Question
écrite au Vice-premier ministre et ministre des Affaires étrangères concernant l’accueil
en Belgique des enfants victimes de Tchernobyl.
André
FREDERIC :
De nombreuses familles en Belgique s'impliquent dans les séjours de
santé des enfants biélorusses victimes des conséquences de la catastrophe de
Tchernobyl. Les scientifiques et les médecins s'accordent pour confirmer que
ces séjours, hors des zones contaminées, gardent toute leur efficacité pour
l'amélioration de la santé de ces enfants. Malheureusement, il semble que
l'accueil de ces enfants soit aujourd'hui menacé. En effet, les autorités du Bélarus ont décidé de soumettre la sortie de ces enfants du
pays à la signature d'un accord avec les autorités de chacun des pays
d'accueil, dont la Belgique. Il semble que malgré l'insistance des différentes
ASBL chargées d'organiser l'accueil de ces enfants, rien n'a encore été fait
pour régler cette question, mettant à mal la possibilité d'accueillir des
enfants cet été 2009. Les parents des enfants concernés doivent, en effet, être
prévenus suffisamment tôt pour pouvoir faire toutes les démarches nécessaires à
l'obtention de leurs visas.
1. Pouvez-vous garantir que ces voyages de santé ne seront ni suspendus
ni supprimés ?
2. Quand cet accord sera-t-il négocié?
Le Ministre
Karel De Gucht :
Depuis quelques années déjà, des enfants biélorusses sont accueillis
dans plusieurs pays de l'Union européenne, dont la Belgique, pendant les
périodes de vacances.
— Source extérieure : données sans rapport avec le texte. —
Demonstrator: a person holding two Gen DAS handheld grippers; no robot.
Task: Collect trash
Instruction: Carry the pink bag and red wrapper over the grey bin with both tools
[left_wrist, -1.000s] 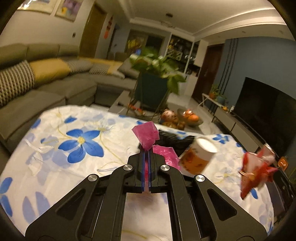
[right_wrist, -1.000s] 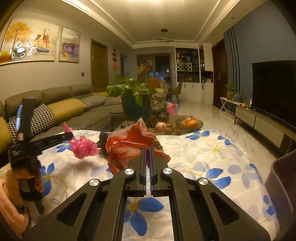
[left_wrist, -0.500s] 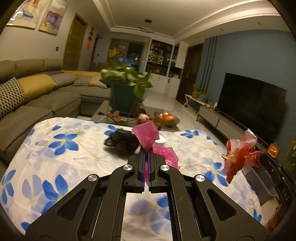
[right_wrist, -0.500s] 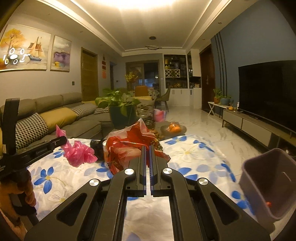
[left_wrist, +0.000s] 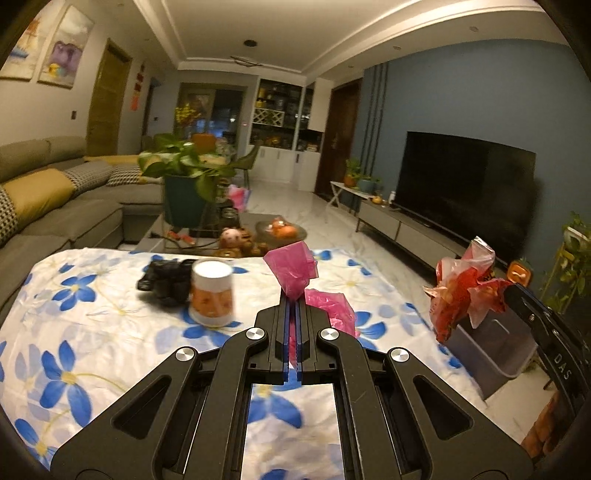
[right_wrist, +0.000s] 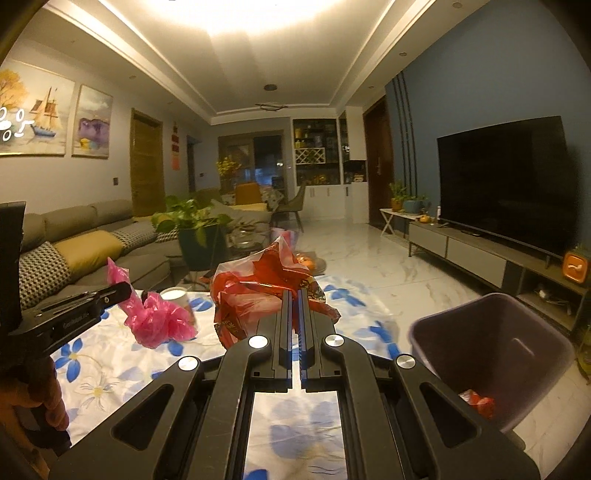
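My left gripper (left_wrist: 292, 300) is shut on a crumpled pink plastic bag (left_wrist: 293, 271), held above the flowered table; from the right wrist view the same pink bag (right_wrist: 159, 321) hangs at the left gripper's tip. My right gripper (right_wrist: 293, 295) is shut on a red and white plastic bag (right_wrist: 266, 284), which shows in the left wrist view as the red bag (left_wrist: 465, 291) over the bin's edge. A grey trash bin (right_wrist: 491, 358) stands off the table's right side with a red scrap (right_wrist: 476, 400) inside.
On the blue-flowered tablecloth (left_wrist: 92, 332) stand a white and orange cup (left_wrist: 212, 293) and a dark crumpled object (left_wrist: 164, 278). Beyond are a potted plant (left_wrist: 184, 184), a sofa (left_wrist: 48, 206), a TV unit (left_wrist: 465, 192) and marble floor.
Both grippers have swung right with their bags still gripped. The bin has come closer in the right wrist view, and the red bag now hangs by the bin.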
Il s'agit d'enfants qui souffrent toujours des
conséquences de la catastrophe de la centrale nucléaire à Tchernobyl en 1986 et
qui viennent en Belgique pour des raisons de santé. Les pays concernés ont été
invités par la Biélorussie à formaliser ces visites sous la forme d'un
engagement bilatéral. Je peux vous annoncer avec satisfaction que nous avons
abouti à un accord avec les autorités biélorusses le 29 avril dernier. Ceci
implique que les enfants dits "de Tchernobyl " pourront, comme prévu,
venir pour des vacances de santé au cours des vacances d'été.